* WHAT NEEDS TO BE DONE: The records below must be reproduced exactly, excluding any pictures.

(Records drawn from a dataset)
=====

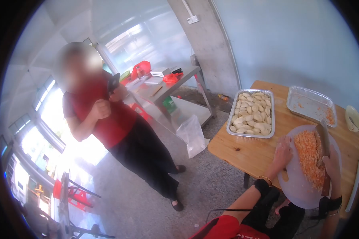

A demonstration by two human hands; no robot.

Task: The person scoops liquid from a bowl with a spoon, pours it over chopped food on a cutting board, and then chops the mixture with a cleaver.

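Note:
My left hand is at the left edge of a white cutting board, with its fingers closed on the rim. Chopped orange and white filling covers the middle of the board. In my right hand is a cleaver, its blade standing along the right side of the filling. The brown handle points toward me, partly hidden by the hand. The near end of the board reaches past the table's front edge, above my legs.
A foil tray of dumplings and a foil tray with filling scraps sit on the wooden table. A pale bowl and a white rod lie at right. A person stands left, near a metal table.

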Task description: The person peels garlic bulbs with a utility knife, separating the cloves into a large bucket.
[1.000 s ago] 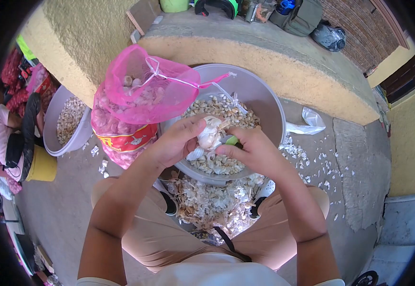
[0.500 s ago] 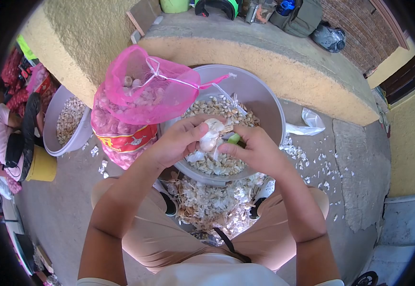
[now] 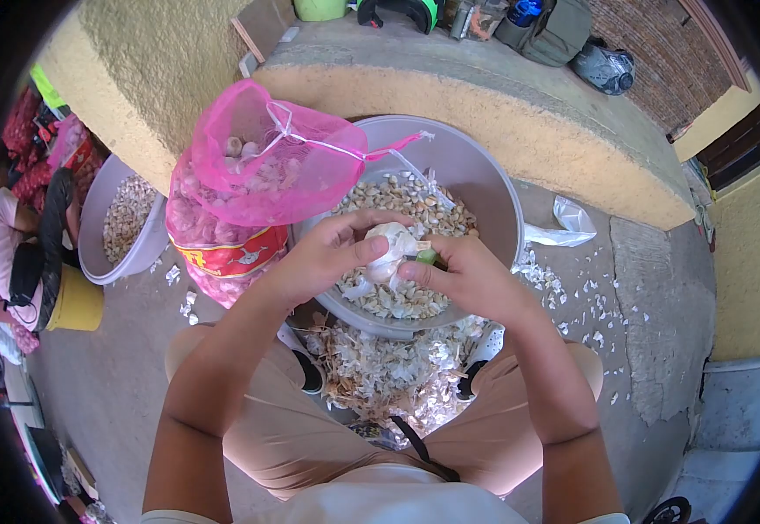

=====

* OUTPUT OF THE EXERCISE:
A demonstration by two human hands; no robot.

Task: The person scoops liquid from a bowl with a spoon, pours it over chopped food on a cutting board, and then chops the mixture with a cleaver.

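Note:
My left hand is at the left edge of a white cutting board, with its fingers closed on the rim. Chopped orange and white filling covers the middle of the board. In my right hand is a cleaver, its blade standing along the right side of the filling. The brown handle points toward me, partly hidden by the hand. The near end of the board reaches past the table's front edge, above my legs.
A foil tray of dumplings and a foil tray with filling scraps sit on the wooden table. A pale bowl and a white rod lie at right. A person stands left, near a metal table.
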
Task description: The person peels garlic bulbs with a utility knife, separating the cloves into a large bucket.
[1.000 s ago] 
[0.500 s ago] 
[now] 

No other output was requested.